WHAT THE TASK REQUIRES:
Write the listing out again word for word, leaving each picture behind.

Start of PROVIDED DATA

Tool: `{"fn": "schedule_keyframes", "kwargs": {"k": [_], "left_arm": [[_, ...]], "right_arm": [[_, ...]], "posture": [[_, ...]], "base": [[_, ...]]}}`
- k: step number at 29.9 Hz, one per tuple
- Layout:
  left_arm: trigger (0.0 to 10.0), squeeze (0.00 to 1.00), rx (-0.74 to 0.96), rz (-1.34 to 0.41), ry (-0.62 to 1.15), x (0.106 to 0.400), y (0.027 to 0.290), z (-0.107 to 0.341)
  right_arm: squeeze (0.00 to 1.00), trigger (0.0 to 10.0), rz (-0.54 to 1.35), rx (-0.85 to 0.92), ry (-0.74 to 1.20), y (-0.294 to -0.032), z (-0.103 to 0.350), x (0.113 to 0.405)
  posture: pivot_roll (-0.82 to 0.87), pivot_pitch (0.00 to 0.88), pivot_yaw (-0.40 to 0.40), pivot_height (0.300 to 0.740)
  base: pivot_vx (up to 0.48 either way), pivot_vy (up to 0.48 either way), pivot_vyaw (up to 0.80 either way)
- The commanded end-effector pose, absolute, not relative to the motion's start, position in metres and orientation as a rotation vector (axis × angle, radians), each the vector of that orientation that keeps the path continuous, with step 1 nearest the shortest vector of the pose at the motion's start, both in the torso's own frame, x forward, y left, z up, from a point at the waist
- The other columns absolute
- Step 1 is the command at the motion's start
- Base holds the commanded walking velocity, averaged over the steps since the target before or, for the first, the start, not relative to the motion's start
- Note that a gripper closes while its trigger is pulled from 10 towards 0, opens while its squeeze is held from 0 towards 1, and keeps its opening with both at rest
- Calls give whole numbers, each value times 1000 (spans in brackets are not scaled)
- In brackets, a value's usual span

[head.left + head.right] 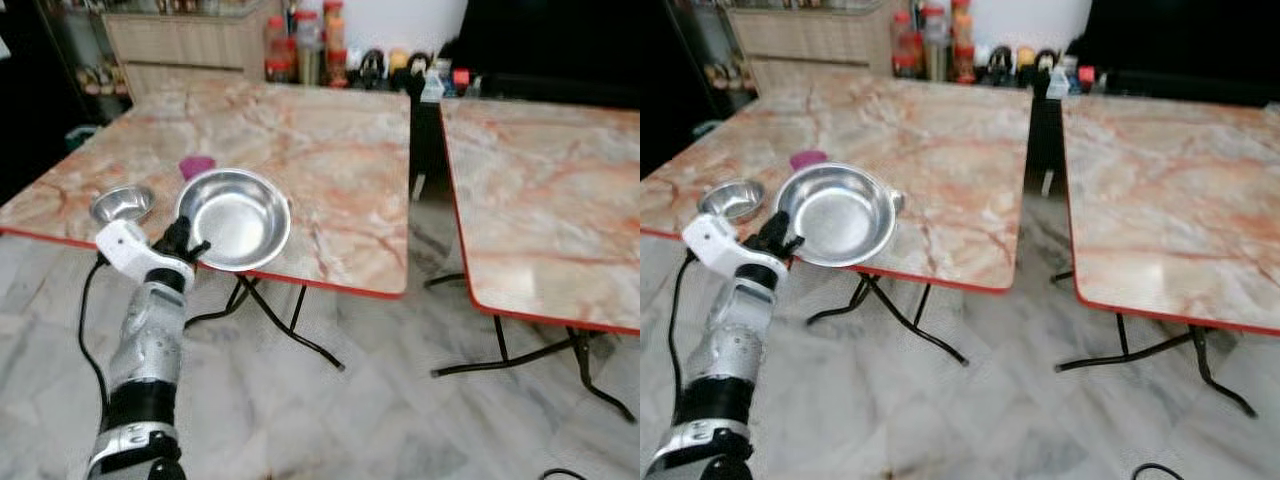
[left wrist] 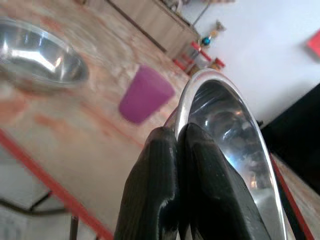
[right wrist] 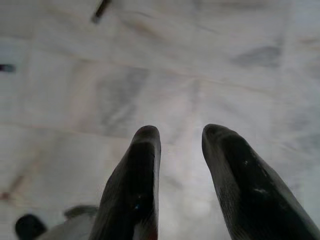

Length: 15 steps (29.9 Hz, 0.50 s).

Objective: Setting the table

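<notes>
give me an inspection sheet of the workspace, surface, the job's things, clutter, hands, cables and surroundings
Surface: marble-pattern table, red edge; second table beside it across a gap.
Job's things: large steel bowl at the near edge; small steel bowl and purple cup behind it.
Clutter: nothing seen on the tables.
Hands: left hand shut on the large bowl's rim; right hand open, above the floor.
Cables: black cable along the left arm.
Surroundings: jars and bottles behind the table; marble floor.

no readable text, labels (bottles too blurred)
</notes>
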<state>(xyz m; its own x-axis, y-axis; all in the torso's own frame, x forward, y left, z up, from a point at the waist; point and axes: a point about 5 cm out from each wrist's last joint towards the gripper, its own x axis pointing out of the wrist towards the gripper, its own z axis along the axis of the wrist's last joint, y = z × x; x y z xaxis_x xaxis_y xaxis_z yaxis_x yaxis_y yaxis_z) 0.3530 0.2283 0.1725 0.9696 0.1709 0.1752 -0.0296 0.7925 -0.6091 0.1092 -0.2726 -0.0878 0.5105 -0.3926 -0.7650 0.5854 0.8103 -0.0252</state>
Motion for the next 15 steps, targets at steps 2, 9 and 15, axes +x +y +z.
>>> {"fn": "schedule_keyframes", "kwargs": {"k": [2,9,15], "left_arm": [[10000,0,-642,81,-253,355,223,181],[10000,0,-646,86,-261,355,223,181],[10000,0,-646,86,-262,355,223,181]], "right_arm": [[0,10000,-619,243,860,-279,-88,102],[0,10000,-613,240,863,-278,-88,102],[0,10000,-613,240,861,-279,-88,102]], "posture": [[89,105,-6,740],[89,104,-6,740],[88,105,-7,740]], "base": [[386,0,0],[103,0,0],[0,-48,0]]}}
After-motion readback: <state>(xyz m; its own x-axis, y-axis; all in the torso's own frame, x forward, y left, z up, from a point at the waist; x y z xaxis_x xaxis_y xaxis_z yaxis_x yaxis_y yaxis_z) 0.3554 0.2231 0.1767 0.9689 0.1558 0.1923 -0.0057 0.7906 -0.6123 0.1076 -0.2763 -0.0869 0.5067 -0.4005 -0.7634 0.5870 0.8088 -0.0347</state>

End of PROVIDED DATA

ANSWER TO THIS EXERCISE:
Tool: `{"fn": "schedule_keyframes", "kwargs": {"k": [_], "left_arm": [[_, ...]], "right_arm": [[_, ...]], "posture": [[_, ...]], "base": [[_, ...]]}}`
- k: step number at 29.9 Hz, one per tuple
- Layout:
  left_arm: trigger (0.0 to 10.0), squeeze (0.00 to 1.00), rx (-0.74 to 0.96), rz (-1.34 to 0.41), ry (-0.62 to 1.15), x (0.106 to 0.400), y (0.027 to 0.290), z (-0.107 to 0.341)
  right_arm: squeeze (0.00 to 1.00), trigger (0.0 to 10.0), rz (-0.54 to 1.35), rx (-0.85 to 0.92), ry (-0.74 to 1.20), y (-0.294 to -0.032), z (-0.103 to 0.350), x (0.113 to 0.405)
  posture: pivot_roll (-0.82 to 0.87), pivot_pitch (0.00 to 0.88), pivot_yaw (-0.40 to 0.40), pivot_height (0.300 to 0.740)
  base: pivot_vx (up to 0.48 either way), pivot_vy (up to 0.48 either way), pivot_vyaw (up to 0.80 either way)
- The commanded end-effector pose, absolute, not relative to the motion's start, position in metres and orientation as a rotation vector (axis × angle, radians), each the vector of that orientation that keeps the path continuous, with step 1 nearest the shortest vector of the pose at the motion's start, both in the torso's own frame, x forward, y left, z up, from a point at the waist
- The other columns absolute
- Step 1 is the command at the motion's start
- Base holds the commanded walking velocity, averaged over the steps since the target before or, for the first, the start, not relative to the motion's start
- Note that a gripper closes while its trigger is pulled from 10 towards 0, opens while its squeeze is held from 0 towards 1, and keeps its opening with both at rest
- Calls give whole numbers, each value times 1000 (spans in brackets are not scaled)
- In brackets, a value's usual span

[head.left + head.right] 
[left wrist] 
[right wrist] 

Length: 15 steps (29.9 Hz, 0.50 s).

Objective: Setting the table

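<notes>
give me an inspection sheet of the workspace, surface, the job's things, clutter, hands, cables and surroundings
Surface: marble-pattern table, red edge; second table beside it across a gap.
Job's things: large steel bowl at the near edge; small steel bowl and purple cup behind it.
Clutter: nothing seen on the tables.
Hands: left hand shut on the large bowl's rim; right hand open, above the floor.
Cables: black cable along the left arm.
Surroundings: jars and bottles behind the table; marble floor.

no readable text, labels (bottles too blurred)
</notes>
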<state>(xyz m; its own x-axis, y-axis; all in the torso's own frame, x forward, y left, z up, from a point at the waist; point and axes: a point about 5 cm out from each wrist's last joint towards the gripper, its own x axis pointing out of the wrist towards the gripper, its own z axis along the axis of the wrist's last joint, y = z × x; x y z xaxis_x xaxis_y xaxis_z yaxis_x yaxis_y yaxis_z) 0.3530 0.2283 0.1725 0.9696 0.1709 0.1752 -0.0296 0.7925 -0.6091 0.1092 -0.2726 -0.0878 0.5105 -0.3926 -0.7650 0.5854 0.8103 -0.0252</state>
Motion for the next 15 steps, targets at steps 2, 9 and 15, axes +x +y +z.
>>> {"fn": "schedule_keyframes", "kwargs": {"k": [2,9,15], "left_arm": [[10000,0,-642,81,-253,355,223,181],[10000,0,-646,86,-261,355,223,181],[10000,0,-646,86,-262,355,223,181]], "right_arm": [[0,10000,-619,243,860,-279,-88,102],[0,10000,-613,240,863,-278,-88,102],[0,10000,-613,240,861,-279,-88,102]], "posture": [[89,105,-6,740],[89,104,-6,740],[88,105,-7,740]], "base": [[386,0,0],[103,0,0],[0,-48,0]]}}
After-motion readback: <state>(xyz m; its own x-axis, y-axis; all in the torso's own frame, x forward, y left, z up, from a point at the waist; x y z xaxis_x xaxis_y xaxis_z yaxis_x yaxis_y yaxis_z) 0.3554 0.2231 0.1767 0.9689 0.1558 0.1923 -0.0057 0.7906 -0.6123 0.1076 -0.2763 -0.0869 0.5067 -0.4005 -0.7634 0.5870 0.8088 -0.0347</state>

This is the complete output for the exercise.